> _WHAT YOU ARE ASKED TO DO_
Copy, exactly as written, the lines that begin at the one containing "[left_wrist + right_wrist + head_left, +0" and end at the one containing "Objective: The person". Skip any pictures in the data below.

> _Saved data entries_
:::::

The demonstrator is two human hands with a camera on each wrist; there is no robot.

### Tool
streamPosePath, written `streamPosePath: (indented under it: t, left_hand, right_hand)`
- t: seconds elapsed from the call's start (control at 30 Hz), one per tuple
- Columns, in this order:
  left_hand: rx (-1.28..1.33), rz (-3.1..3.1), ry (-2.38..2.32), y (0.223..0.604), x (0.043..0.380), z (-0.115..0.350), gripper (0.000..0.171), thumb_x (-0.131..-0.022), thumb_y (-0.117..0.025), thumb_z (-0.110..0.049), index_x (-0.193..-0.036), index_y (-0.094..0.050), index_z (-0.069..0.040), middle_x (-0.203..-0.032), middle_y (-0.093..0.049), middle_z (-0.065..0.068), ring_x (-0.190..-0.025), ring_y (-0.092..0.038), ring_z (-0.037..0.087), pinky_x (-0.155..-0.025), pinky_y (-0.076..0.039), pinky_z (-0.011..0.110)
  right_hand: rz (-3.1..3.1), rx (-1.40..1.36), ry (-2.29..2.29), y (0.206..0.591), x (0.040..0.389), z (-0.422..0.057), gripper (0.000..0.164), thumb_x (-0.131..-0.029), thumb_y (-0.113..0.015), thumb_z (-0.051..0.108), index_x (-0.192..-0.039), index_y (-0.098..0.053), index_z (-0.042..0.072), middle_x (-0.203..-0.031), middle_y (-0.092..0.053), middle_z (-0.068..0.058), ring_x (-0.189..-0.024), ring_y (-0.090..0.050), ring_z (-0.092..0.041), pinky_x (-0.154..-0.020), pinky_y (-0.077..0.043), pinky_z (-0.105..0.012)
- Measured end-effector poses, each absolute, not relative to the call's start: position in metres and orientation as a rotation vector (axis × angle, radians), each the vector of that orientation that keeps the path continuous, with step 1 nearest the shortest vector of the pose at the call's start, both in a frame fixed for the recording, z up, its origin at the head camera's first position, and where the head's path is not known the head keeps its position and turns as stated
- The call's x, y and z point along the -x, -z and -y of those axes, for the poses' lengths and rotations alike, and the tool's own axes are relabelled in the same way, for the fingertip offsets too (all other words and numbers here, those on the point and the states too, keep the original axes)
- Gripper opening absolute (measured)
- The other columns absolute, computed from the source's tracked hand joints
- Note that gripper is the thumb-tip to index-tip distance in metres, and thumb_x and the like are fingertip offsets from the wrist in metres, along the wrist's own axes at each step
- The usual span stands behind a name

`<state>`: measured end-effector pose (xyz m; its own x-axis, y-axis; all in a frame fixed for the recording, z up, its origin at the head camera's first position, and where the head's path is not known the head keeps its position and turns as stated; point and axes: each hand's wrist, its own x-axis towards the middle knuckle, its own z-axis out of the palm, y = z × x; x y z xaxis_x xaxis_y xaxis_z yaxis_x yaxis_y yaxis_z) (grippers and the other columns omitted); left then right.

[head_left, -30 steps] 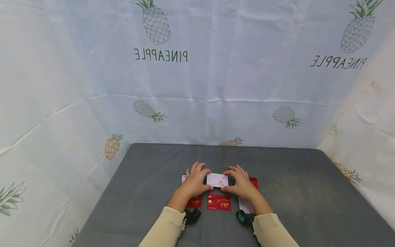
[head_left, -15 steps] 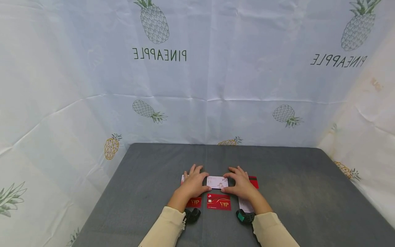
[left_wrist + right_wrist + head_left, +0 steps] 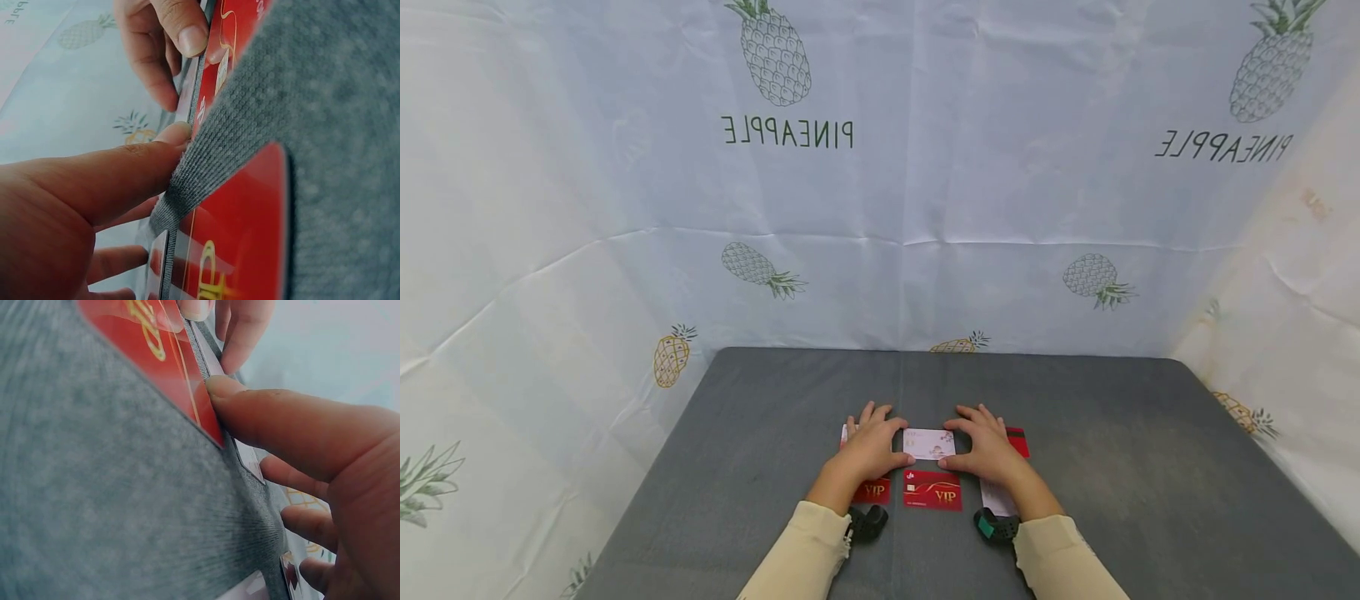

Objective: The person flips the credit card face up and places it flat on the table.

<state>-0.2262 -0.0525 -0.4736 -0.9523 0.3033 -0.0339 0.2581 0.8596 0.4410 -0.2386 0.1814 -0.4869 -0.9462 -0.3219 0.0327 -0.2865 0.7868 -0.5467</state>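
Observation:
A pale pink card (image 3: 929, 444) with a floral print lies on the dark table, in the middle of the head view. My left hand (image 3: 867, 447) pinches its left end, thumb at the near edge and index finger at the far edge. On the opposite end, my right hand (image 3: 988, 450) grips it the same way. The left wrist view shows both thumbs along the card's near edge (image 3: 185, 103). Just in front of it is a red VIP card (image 3: 932, 490). Another red VIP card (image 3: 874, 492) is partly covered by my left wrist.
Beneath my right wrist lies a pale card (image 3: 997, 500), and past that hand a red card with a black stripe (image 3: 1017, 442). Behind my left hand shows the edge of another pale card (image 3: 845, 434). A pineapple-print curtain (image 3: 910, 183) hangs beyond the grey table (image 3: 790, 383).
Both hands have brought the pale pink card slightly down and toward me, close to the red VIP card. Over the last half second they have barely moved.

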Motion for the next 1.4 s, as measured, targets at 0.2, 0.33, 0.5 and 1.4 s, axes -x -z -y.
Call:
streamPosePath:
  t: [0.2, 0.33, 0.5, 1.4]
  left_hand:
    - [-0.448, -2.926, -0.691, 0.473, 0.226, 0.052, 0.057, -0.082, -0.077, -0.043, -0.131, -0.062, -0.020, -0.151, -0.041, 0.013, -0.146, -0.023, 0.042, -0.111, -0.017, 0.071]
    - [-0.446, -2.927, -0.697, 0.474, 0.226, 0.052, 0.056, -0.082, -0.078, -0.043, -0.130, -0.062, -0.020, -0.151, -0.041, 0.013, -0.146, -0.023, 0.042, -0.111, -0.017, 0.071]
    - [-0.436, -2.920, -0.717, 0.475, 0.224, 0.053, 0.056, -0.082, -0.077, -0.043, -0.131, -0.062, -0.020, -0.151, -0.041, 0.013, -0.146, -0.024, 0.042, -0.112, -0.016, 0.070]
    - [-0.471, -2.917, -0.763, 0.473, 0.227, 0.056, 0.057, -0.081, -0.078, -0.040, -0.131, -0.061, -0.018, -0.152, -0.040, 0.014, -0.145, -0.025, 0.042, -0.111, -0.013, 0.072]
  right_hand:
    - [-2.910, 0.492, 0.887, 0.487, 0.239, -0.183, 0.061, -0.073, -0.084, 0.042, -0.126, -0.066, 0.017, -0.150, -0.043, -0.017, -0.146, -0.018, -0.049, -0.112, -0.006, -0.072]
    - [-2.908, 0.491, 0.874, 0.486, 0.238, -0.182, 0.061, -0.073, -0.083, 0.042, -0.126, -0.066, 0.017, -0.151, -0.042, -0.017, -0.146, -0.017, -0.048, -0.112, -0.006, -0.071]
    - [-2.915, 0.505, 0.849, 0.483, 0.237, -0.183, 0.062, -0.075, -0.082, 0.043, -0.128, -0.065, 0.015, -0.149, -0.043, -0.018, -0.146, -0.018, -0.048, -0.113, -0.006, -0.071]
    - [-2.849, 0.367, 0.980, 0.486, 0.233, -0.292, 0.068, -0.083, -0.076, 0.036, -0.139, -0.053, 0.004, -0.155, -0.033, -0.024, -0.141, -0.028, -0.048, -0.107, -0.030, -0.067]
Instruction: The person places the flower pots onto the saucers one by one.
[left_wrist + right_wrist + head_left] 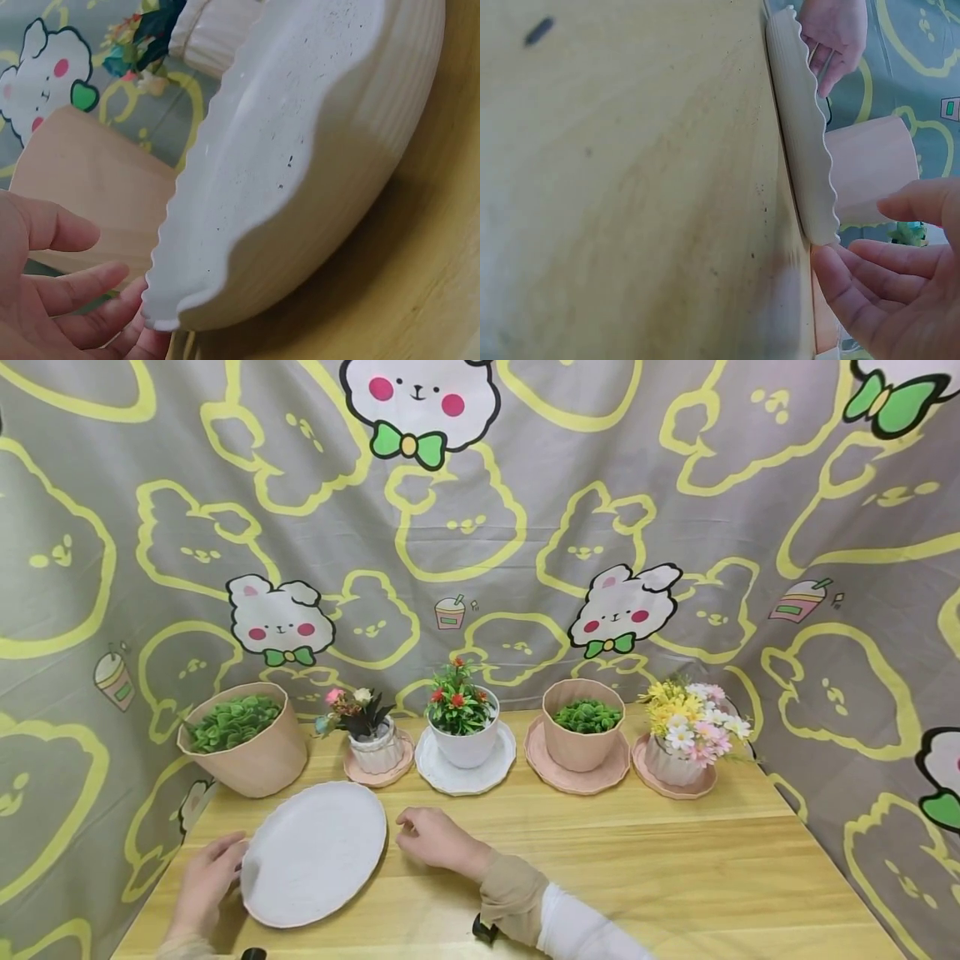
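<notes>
A large white plate [315, 853] with a scalloped rim sits on the wooden table at the left front. My left hand [207, 878] is at its left side, the fingertips right at the rim and the thumb held apart, as the left wrist view shows. On the other side, my right hand [442, 842] is close to the plate's right edge. Its fingers [855, 296] are relaxed and lightly bent, one fingertip right by the rim in the right wrist view, and the thumb stands off. Neither hand has its thumb on the plate.
Behind the plate stands a large pink pot [258, 752] of green leaves. Along the back run a small flower pot [375, 747], a white pot [465, 742], a pink pot [583, 739] and a daisy pot [675, 766], each on a saucer. A patterned curtain [465, 635] encloses the table.
</notes>
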`<state>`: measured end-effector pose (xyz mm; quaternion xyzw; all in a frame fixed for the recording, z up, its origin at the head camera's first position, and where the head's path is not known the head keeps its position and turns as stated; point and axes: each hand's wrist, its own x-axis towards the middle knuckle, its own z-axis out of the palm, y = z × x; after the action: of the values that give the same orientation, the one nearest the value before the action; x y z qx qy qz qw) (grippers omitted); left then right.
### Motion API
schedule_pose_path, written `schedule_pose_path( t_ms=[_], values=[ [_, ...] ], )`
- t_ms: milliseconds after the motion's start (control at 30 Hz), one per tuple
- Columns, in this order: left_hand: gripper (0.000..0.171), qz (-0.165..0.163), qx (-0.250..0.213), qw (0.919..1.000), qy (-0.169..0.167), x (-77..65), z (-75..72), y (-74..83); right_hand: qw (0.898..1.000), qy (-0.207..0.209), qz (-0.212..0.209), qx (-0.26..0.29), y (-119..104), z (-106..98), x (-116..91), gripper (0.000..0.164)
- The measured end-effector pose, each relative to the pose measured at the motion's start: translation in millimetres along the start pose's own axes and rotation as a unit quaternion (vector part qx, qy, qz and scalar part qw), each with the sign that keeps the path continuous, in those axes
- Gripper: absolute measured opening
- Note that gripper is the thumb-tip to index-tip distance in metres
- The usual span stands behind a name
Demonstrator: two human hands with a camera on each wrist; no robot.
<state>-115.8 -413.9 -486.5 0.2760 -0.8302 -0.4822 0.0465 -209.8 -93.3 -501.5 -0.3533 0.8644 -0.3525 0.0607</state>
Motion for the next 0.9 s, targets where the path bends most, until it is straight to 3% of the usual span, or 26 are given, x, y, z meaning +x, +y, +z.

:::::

> _OUTPUT_
[left_wrist + right_wrist + head_left, +0 steps] 

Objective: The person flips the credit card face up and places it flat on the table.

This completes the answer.